[Work instructions] Every line of the entries below that includes "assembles" belongs in the answer, copied as written.
BEGIN
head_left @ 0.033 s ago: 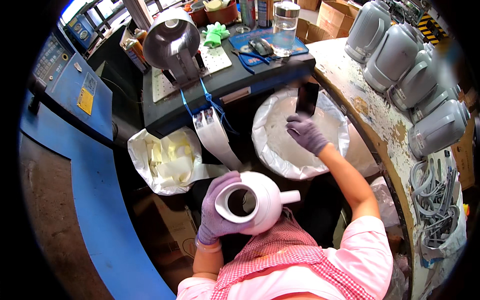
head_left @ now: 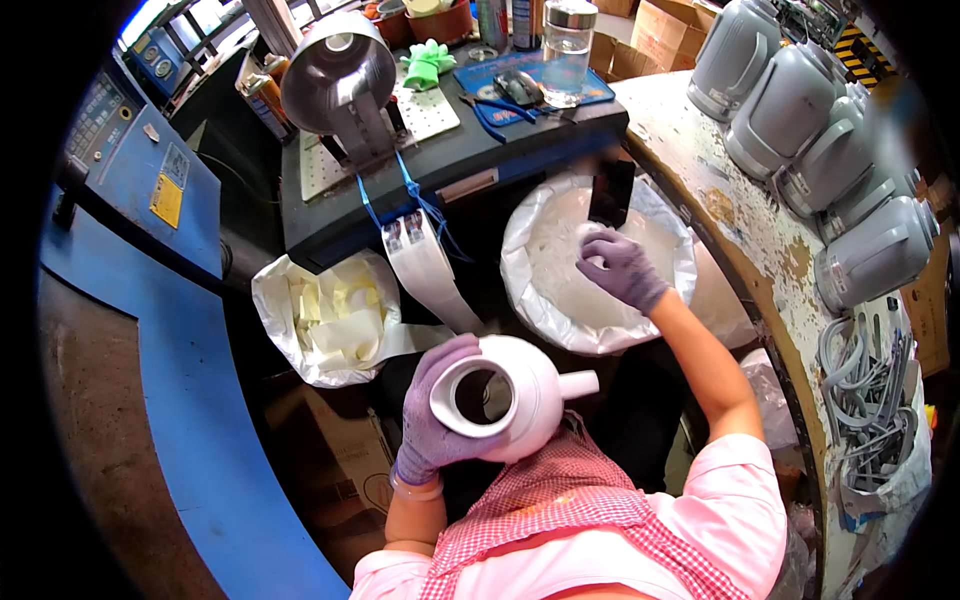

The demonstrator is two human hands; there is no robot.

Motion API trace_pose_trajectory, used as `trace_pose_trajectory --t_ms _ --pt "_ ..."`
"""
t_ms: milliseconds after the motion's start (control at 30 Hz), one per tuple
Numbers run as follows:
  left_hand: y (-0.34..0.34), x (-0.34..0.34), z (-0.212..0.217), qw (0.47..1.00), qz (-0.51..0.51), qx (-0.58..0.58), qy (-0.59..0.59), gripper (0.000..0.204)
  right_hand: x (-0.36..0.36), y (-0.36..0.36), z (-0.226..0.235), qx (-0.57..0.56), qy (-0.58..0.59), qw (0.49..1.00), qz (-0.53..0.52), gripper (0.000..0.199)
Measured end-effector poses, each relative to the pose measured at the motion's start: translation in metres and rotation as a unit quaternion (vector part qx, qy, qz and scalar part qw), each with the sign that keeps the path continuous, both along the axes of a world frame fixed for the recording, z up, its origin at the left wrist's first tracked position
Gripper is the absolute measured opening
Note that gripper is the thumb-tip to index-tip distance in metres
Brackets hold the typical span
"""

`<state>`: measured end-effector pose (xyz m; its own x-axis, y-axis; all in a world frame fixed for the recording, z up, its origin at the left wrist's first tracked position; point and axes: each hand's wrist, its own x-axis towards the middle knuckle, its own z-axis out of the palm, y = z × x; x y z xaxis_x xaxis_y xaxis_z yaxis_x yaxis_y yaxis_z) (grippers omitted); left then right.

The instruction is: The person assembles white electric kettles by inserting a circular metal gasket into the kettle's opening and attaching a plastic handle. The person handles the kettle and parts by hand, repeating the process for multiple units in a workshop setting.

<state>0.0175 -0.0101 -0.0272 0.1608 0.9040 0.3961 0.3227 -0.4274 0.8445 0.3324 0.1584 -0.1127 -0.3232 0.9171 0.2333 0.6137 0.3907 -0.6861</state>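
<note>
My left hand (head_left: 432,425), in a purple glove, grips a white kettle body (head_left: 520,395) by its side, close to my chest. Its round opening faces up and its short stub points right. My right hand (head_left: 620,268), also in a purple glove, reaches into a large white plastic bag (head_left: 520,290) of small white parts. Its fingers are curled down onto the parts; whether they hold one is hidden. A black flat object (head_left: 611,190) stands at the bag's far rim, just above that hand.
Several grey kettle shells (head_left: 790,105) line the worn bench at right, with a bag of grey handles (head_left: 870,400) nearer. A bag of pale yellow scraps (head_left: 330,315), a white label strip (head_left: 430,270), a grey metal fixture (head_left: 335,75) and a blue machine (head_left: 150,200) lie left and ahead.
</note>
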Motion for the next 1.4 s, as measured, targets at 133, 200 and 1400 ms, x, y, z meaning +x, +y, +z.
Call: trace_pose_trajectory --t_ms 133,200,1400 --pt "0.008 0.031 0.003 0.997 0.01 0.048 0.062 0.073 0.012 -0.065 0.087 0.153 -0.087 0.968 0.176 0.018" --pt "0.009 0.049 0.009 0.994 0.013 0.07 0.087 0.073 0.003 -0.091 0.118 0.13 -0.047 0.971 0.196 0.03" --pt "-0.027 0.078 0.033 0.957 0.04 0.249 0.146 0.077 -0.017 -0.174 0.198 0.19 0.024 0.932 0.309 0.02"
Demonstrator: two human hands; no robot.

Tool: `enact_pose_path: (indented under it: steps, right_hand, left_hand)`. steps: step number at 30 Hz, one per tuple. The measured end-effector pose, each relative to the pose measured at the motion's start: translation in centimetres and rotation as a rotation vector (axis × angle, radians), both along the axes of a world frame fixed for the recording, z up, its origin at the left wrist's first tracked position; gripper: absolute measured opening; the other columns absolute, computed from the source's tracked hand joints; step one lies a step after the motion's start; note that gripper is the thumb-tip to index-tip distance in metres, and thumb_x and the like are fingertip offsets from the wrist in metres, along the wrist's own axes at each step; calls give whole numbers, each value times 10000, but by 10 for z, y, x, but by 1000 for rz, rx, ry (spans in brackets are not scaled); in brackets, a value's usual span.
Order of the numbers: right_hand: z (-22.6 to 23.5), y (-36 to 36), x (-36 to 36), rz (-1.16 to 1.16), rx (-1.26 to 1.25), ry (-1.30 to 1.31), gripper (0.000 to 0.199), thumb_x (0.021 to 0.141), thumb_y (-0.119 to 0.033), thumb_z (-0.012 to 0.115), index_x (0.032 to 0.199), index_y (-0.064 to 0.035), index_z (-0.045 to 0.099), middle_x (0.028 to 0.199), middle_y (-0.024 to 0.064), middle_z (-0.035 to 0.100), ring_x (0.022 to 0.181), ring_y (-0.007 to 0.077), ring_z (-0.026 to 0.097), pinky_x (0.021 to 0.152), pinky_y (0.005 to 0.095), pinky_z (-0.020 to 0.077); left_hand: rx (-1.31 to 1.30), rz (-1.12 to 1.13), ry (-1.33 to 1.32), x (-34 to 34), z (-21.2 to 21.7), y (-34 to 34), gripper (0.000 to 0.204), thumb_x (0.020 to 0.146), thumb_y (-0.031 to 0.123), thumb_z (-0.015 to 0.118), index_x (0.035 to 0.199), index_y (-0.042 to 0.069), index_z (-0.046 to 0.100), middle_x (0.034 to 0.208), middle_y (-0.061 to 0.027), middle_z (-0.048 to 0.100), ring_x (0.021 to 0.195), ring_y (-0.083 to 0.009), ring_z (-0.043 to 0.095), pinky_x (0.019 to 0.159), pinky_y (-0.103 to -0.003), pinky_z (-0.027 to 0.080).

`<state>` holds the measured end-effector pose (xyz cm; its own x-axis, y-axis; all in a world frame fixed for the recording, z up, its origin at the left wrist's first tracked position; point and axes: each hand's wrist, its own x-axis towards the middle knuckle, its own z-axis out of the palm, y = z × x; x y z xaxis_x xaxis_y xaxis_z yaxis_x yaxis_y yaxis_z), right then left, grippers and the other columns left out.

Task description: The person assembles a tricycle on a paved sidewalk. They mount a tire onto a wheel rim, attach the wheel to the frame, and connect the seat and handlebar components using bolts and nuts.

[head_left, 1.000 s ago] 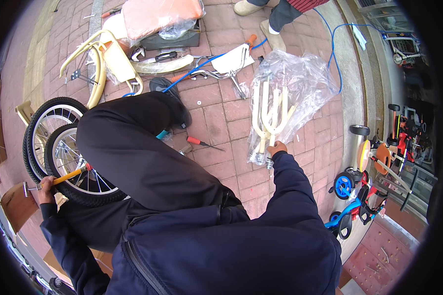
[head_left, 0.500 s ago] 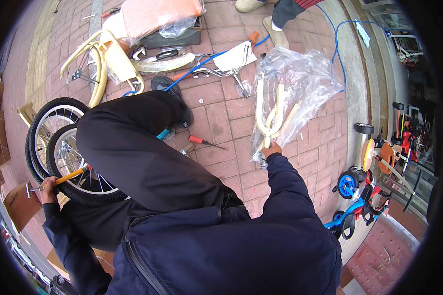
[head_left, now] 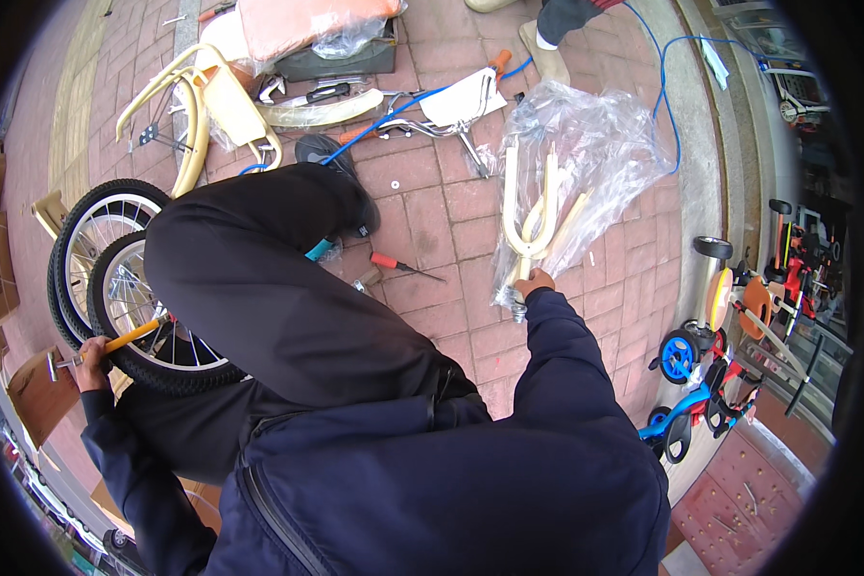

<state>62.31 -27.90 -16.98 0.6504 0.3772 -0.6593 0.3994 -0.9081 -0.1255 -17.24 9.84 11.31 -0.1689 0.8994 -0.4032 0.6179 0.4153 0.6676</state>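
Head view, the only one I have. Right hand (head_left: pixel 535 283) sits right of centre, grip clenched around the lower stem of the cream bicycle fork (head_left: pixel 531 206). The fork stands up and away from that grip, legs pointing toward the far side, still inside a clear plastic bag (head_left: pixel 600 144) that spreads out to the right of it on the brick floor (head_left: pixel 422 206).

Left hand (head_left: pixel 90 357) is at the near left edge, grip closed on a tool with a yellow handle (head_left: pixel 125 339). The yellow handle runs from the grip up and right, its end against the spokes of the nearer of two spoked wheels (head_left: pixel 139 307), which lean overlapping each other at left.

Between the hands: my dark-trousered knee (head_left: pixel 259 278) fills the centre. A red-handled screwdriver (head_left: pixel 398 264) lies on the bricks just left of the fork grip, apart from it. Far left, a cream bike frame (head_left: pixel 197 110); far centre, chrome handlebars with a blue cable (head_left: pixel 422 120). Another person's shoes (head_left: pixel 547 48) at the far edge. Small blue balance bikes (head_left: pixel 691 384) stand at the right, well apart from the fork.
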Motion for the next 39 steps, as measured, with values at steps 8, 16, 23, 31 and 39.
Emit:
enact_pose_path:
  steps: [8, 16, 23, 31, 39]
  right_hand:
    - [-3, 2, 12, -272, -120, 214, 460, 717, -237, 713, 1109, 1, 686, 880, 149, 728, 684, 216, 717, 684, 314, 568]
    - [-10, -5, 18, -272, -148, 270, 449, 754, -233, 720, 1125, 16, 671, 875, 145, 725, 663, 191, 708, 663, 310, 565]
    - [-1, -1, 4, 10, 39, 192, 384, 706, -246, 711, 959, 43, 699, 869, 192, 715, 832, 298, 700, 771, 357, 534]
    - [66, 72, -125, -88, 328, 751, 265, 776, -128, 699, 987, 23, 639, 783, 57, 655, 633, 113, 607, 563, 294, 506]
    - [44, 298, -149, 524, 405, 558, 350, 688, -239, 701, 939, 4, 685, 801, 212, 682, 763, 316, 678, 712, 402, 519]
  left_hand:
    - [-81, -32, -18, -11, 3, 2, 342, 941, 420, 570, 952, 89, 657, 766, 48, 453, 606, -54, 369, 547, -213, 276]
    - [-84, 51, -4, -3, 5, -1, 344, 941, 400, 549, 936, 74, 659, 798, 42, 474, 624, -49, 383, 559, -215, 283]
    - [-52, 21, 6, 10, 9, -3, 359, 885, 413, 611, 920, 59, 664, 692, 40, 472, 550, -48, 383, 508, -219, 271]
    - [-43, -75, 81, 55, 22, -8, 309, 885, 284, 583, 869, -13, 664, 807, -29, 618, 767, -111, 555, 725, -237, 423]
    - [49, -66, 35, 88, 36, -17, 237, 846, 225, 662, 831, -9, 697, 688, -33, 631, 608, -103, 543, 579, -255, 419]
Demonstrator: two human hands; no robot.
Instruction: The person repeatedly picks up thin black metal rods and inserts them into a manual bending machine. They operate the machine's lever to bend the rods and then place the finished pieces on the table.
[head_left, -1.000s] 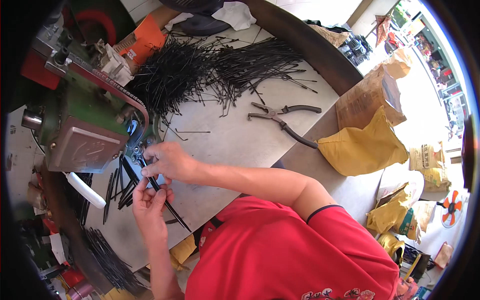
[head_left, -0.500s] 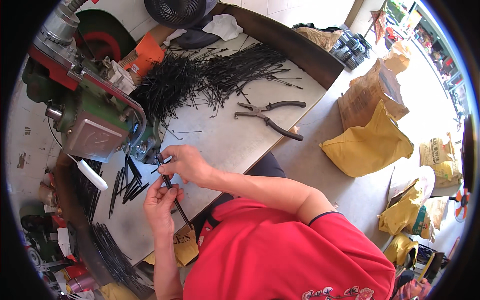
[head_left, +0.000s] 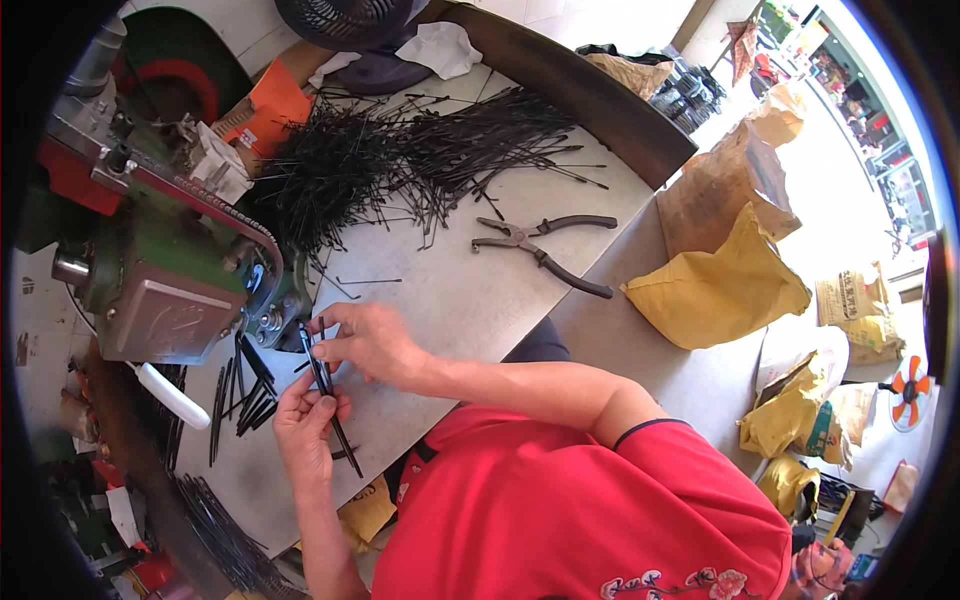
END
[Answer section]
The instruction is: The person assembles white electric kettles by inserting a circular metal gasket into the kettle's opening and attaching a plastic handle. The person handles the kettle and parts by hand, repeating the process for multiple units in a workshop setting.
Task description: The person assembles a tricycle on a paved sidewalk. They mount a tire onto a wheel rim, attach the wheel to the frame, and connect the seat and handlebar components using bolts and nuts.

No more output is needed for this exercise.